God & Adam (2003), pp. 114-5. This is a reproduction of chapter 16 entitled, “The significance of the trees in paradise.”

Geerhardus Vos

On the tree of life:

… It appears from Gen. 3.22, that man before his fall had not eaten of it, while yet nothing is recorded concerning any prohibition which seems to point to the understanding that the use of the tree was reserved for the future, quite in agreement with the eschatological significance attributed to it later. The tree was associated with the higher, the unchangeable, the eternal life to be secured by obedience throughout his probation. Anticipating the result by a present enjoyment of the fruit would have been out of keeping with its sacramental character. After man should have been made sure of the attainment of the highest life, the tree would appropriately have been the sacramental means for communicating the highest life. After the fall God attributes to man the inclination of snatching the fruit against the divine purpose. But this very desire implies the understanding that it somehow was the specific life-sacrament for the time after the probation. According to Rev. 2.7 it is to ‘him that overcometh’ that God promises to give of the tree of life in the midst of his paradise. The effort to obtain the fruit after the fall would have meant a desperate attempt to steal the fruit where the title to it had been lost [cp. Gen. 3.22].

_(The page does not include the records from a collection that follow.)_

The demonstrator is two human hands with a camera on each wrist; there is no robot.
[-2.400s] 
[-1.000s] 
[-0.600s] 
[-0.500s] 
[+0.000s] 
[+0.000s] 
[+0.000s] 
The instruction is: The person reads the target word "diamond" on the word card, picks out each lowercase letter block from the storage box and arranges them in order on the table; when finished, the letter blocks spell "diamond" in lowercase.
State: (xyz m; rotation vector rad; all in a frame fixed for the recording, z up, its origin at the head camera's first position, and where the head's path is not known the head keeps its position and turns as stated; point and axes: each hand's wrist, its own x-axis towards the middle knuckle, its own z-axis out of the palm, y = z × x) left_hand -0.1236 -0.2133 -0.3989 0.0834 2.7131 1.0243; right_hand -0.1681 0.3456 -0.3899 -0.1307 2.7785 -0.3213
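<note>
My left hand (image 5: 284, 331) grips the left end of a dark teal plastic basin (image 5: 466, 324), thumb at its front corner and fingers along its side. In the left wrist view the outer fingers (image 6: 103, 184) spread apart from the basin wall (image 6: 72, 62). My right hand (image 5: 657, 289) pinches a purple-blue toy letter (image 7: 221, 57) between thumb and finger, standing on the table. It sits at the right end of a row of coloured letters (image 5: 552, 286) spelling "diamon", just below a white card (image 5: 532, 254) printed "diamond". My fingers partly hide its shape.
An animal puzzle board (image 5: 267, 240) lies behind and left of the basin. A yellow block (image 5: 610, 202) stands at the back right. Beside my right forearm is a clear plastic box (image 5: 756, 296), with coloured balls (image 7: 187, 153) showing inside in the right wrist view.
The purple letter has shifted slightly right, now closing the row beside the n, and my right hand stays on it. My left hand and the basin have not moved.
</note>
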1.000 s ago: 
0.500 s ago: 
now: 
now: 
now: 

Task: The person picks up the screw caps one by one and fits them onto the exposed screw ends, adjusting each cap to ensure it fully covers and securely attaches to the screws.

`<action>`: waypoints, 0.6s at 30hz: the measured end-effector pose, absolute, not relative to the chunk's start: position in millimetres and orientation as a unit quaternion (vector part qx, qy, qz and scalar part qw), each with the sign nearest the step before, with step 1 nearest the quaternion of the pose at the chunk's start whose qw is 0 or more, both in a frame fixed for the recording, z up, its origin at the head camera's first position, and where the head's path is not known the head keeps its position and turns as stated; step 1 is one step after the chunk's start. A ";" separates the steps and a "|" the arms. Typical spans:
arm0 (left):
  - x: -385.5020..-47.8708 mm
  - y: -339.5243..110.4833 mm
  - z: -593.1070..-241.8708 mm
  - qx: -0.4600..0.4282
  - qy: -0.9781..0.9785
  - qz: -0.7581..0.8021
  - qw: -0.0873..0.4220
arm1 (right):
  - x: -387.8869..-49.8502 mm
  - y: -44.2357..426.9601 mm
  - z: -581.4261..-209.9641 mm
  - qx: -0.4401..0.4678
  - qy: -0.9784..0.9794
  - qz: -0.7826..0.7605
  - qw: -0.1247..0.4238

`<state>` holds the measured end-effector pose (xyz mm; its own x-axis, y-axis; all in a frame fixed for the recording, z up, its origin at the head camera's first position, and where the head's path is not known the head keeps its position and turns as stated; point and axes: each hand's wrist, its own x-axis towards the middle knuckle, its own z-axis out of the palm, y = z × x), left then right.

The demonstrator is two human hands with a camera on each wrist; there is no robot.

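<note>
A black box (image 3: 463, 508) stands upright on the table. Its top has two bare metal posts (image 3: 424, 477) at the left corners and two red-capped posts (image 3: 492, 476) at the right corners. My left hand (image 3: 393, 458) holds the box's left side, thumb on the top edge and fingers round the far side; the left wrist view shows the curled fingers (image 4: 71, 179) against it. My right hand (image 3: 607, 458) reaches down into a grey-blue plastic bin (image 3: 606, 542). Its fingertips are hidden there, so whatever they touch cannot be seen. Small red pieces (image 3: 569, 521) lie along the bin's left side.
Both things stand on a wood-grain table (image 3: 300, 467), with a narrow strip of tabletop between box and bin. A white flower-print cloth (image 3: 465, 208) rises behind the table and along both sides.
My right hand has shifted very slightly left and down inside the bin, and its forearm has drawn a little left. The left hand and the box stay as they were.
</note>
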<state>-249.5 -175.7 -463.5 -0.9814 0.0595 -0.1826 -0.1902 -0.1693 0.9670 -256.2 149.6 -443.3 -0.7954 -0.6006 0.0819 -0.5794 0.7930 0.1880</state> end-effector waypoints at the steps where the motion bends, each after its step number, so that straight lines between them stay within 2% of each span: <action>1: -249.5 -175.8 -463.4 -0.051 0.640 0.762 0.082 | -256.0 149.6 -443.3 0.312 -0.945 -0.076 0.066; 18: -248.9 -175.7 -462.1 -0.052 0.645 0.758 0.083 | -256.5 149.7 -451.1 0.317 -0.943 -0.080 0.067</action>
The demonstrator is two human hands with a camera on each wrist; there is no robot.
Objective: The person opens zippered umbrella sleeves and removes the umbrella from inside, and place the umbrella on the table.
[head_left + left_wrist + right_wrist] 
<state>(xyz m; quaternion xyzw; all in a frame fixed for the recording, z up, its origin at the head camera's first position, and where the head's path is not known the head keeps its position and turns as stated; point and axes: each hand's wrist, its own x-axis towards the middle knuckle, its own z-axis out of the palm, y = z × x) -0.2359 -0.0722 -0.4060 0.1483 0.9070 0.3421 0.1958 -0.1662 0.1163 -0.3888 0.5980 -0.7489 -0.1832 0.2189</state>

On the tree of the knowledge of good and evil:

[T]he tree is called the tree of ‘knowledge of good and evil’, because it is the God-appointed instrument to lead man through probation to that state of religious and moral maturity wherewith his highest blessedness is connected. … To attain to a knowledge of good and evil is not necessarily an undesirable and culpable thing. It could happen in a good way, in case man stood in probation, no less than in an evil way, in case man fell. The name is neutral as to its import. That this is so frequently overlooked is due to the prohibitive form which the probation-test assumed. Because man was forbidden to eat of the tree associated with the knowledge of good and evil, it has been rashly assumed that the knowledge of good and evil was forbidden him. Obviously there is in this a confusion of thought. The prohibitive form of the test has quite a different cause, as will be presently shown.

If now we enquire how the maturity designated as ‘knowledge of good and evil’ was to be attained, either in a desirable or in an undesirable sense, regard must be had first of all to the exact form of the phrase in Hebrew. The phrase is not ‘knowledge of the good and the evil’. It reads, literally translated: ‘knowledge of good-and-evil’, i.e., of good and evil as correlated, mutually conditioned conceptions. Man was to attain something he had not attained before. He was to learn the good in its clear opposition to the evil, and the evil in its clear opposition to the good. Thus it will become plain how he could attain to this by taking either fork of the probation-choice. Had he stood, then the contrast between good and evil would have been vividly present to his mind: the good and evil he would have known from the new illumination his mind would have received through the crisis of temptation in which the two collided. On the other hand, had he fallen, then the contrast of evil with good would have even more vividly impressed itself upon him, because the remembered experience of choosing the evil and the continuous experience of doing the evil, in contrast with his memory of the good, would have shown most sharply how different the two are. The perception of difference in which the maturity consisted related to the one pivotal point, whether man would make his choice for the sake of God and of God alone. …

From the true conception of the purpose of the tree we must distinguish the interpretation placed upon it by the tempter according to Gen. 3.5. This carries a twofold implication: first that the tree has in itself, magically, the power of conferring knowledge of good and evil. This lowers the plane of the whole transaction from the religious and moral to the pagan-magical sphere. And secondly, Satan explains the prohibition from the motive of envy. … Again, the divine statement in Gen. 3.22 alludes to this deceitful representation of the tempter. It is ironical.

Selections from Biblical Theology (1948), pp. 27-33.